The DSRIP experience has been a mixed bag for the healthcare industry in New York state, Reider said. The target was a 25 percent reduction in unnecessary hospitalizations and emergency department visits over five years, and New York on the whole saw a 20 percent drop in four years, with some facilities faring better than others. (Fifth-year results are not yet available.)
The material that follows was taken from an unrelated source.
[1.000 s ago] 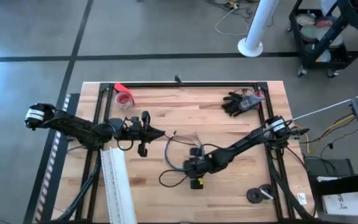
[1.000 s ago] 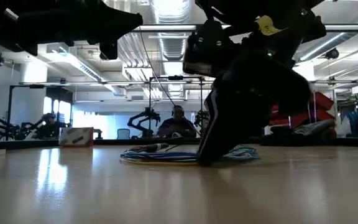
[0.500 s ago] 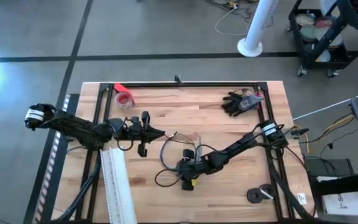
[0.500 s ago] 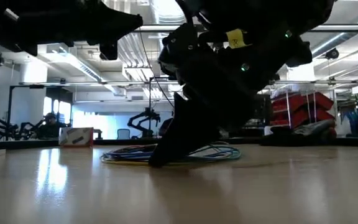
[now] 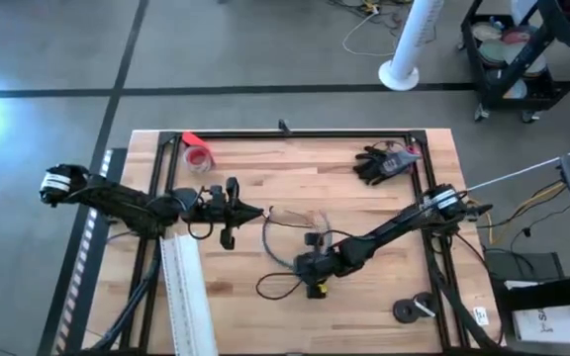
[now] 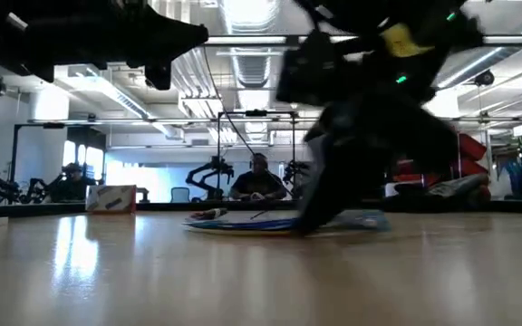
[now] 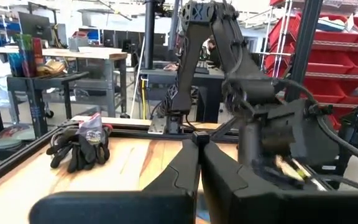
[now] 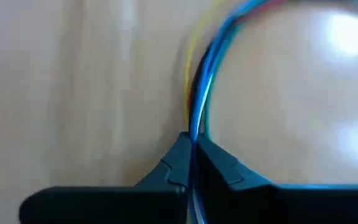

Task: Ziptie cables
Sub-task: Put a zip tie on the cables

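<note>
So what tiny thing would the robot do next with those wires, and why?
Probably lift the cables a little toward the left gripper. The right gripper is shut on them low on the table, while the left one waits shut, apart from the bundle.

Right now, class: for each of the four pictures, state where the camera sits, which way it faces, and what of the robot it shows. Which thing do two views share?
High view: overhead, looking straight down on the table; both arms show.
Low view: at tabletop height, looking level into the room; the right gripper meets the cables.
Left wrist view: on the left arm, over the shut left gripper toward the black gloves.
Right wrist view: on the right arm, close on the clamped cables.
Shared: gloves, in high and left wrist views.
</note>
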You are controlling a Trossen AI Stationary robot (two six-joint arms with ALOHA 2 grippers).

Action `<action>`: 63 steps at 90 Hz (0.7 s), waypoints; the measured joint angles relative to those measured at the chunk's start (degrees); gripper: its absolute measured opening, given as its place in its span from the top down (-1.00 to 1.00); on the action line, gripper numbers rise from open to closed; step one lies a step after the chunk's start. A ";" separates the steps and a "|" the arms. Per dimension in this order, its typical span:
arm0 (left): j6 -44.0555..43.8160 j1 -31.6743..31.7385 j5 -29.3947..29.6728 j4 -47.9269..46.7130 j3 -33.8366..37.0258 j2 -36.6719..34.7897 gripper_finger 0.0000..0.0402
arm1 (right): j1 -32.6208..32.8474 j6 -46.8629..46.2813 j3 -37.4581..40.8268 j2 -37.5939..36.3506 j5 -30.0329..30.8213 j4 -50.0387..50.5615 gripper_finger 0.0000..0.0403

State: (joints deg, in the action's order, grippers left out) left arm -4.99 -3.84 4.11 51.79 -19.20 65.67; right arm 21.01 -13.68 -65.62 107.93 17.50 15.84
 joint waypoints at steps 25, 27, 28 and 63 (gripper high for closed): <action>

On the other hand, he added, the goal of moving hospitals’ reimbursement model from fee-for-service to value-based billing has been less successful, particularly in the Capital Region.

INDIVIDUAL PROJECTS

Projects announced Thursday include:

  • Center for Disability Services: Case coordination services for patients; screening for social determinants of health; linkage to community resources such as transportation; psychiatric collaborative services.
  • Equinox: Early engagement health and benefits navigation support; referral to primary and specialty care; referral to services for social problems.
  • Northern Rivers: Pilot project to screen, identify and address social determinants of health to improve families’ health and well-being.
  • Trinity Alliance: Benefits navigation; accompanying individuals to benefit providers; advocating for benefits applicants; assisting with benefits re-certification; assistance using benefits.
  • City Mission of Schenectady: Provide connections to primary care and mental health services; offer supportive services such as drop-in hours, on-site psychiatric nurse and pre-employment screening.
  • Unity House: Hire community health navigation specialists to leverage the Circulation transportation service; screen for social determinants of health; link consumers to health care services; train residents on using CDTA services.